The optimist statement: The best way I can interpret "truly-aligned-AI won't change human agency" is to say that "AI" will - help humans - solve the free will problem and will then "work with us" to redesign what human goals should be. But this later statement is a very tall-order (a United Nations statement that perhaps will never see the light of day...).

I'm with shminux, for once. I can't understand anything else you say because you don't define "the free will problem".

Hi TAG, indeed, the post was missing some clarifications. I added a bit more about free will to the text, I hope it's helpful.

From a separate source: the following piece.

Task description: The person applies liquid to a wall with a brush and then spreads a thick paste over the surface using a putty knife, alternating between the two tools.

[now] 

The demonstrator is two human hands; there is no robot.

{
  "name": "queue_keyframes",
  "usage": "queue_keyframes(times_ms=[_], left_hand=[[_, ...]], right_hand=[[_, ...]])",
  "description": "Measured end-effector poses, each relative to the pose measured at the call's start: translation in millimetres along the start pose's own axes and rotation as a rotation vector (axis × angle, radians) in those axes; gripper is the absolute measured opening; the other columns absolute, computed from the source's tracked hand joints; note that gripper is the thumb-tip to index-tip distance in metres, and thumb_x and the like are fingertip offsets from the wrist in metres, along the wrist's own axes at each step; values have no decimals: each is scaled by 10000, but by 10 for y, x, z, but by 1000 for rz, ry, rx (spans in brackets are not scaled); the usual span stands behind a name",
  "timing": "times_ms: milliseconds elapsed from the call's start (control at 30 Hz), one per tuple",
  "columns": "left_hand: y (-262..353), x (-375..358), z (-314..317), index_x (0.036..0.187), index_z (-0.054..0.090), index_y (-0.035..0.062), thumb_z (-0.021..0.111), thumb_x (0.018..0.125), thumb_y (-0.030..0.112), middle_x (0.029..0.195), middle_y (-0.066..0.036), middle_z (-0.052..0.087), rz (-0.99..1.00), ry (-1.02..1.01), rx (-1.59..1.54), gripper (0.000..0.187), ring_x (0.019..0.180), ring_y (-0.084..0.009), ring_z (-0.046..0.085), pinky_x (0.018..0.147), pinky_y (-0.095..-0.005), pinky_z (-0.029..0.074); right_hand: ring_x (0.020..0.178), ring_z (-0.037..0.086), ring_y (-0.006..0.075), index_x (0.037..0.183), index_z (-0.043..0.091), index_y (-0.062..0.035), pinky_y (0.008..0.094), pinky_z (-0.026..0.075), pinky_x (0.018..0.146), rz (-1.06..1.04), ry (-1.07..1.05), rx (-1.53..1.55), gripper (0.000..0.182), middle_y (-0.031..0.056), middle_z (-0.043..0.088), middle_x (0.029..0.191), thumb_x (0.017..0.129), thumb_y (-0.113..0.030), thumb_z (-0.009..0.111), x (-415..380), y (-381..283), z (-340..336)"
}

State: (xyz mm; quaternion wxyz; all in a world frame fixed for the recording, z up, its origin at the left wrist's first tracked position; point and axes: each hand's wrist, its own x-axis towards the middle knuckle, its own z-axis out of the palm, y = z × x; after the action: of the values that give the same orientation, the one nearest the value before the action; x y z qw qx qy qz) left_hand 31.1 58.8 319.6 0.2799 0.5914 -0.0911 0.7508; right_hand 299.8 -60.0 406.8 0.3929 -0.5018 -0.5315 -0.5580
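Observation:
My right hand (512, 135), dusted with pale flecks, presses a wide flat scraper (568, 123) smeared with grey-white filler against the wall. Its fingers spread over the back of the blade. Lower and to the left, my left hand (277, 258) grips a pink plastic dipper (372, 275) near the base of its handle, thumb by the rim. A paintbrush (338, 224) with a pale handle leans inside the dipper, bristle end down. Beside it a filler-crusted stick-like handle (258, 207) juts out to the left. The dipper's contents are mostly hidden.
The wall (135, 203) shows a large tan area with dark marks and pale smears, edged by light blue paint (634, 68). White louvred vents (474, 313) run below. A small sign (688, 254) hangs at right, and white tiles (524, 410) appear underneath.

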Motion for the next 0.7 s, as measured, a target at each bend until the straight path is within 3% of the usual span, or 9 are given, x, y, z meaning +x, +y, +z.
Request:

[EDIT: addition]. At the core of my research interest lies a simple question: If another agent (i.e. person, algorithm etc) can predict what you are going to do next (second, hour, week, year), do you still have agency? This question was one that St Thomas Aquinas asked nearly 800 years ago (in Quaestiones disputatae de veritate), namely, whether free will or freedom can exist in the presence of an all-knowing agent—in his case, the Christian god. His answer was essentially yes—but mostly because his agent was not interested in interfering with human action. In an age of behavior-predicting AIs, there may be many such powerful agents. And some will be interested in interfering with human actions. The question then, is how do we: “preserve human free will around powerful systems?” (thanks to Charlie Steiner for suggesting this simple summary).

The "free will problem" now looks like two problems. One is the theoretical problem of whether free will exists; the other is the practical problem of how powerful AI s might affect de facto human agency ... agency which might fall short of the traditional concept of free will.

The impact of a perfect predictor, God or Laplace's Demon on free will has nothing to do with its actual existence. Such a predictor is only possible in a deterministic universe, and it is determinism, not prediction that impacts fee will. You don't become unfree when someone predicts you , you always were.

There are a lot of things a powerful AI could do manipulate people, and they are not limited to prediction.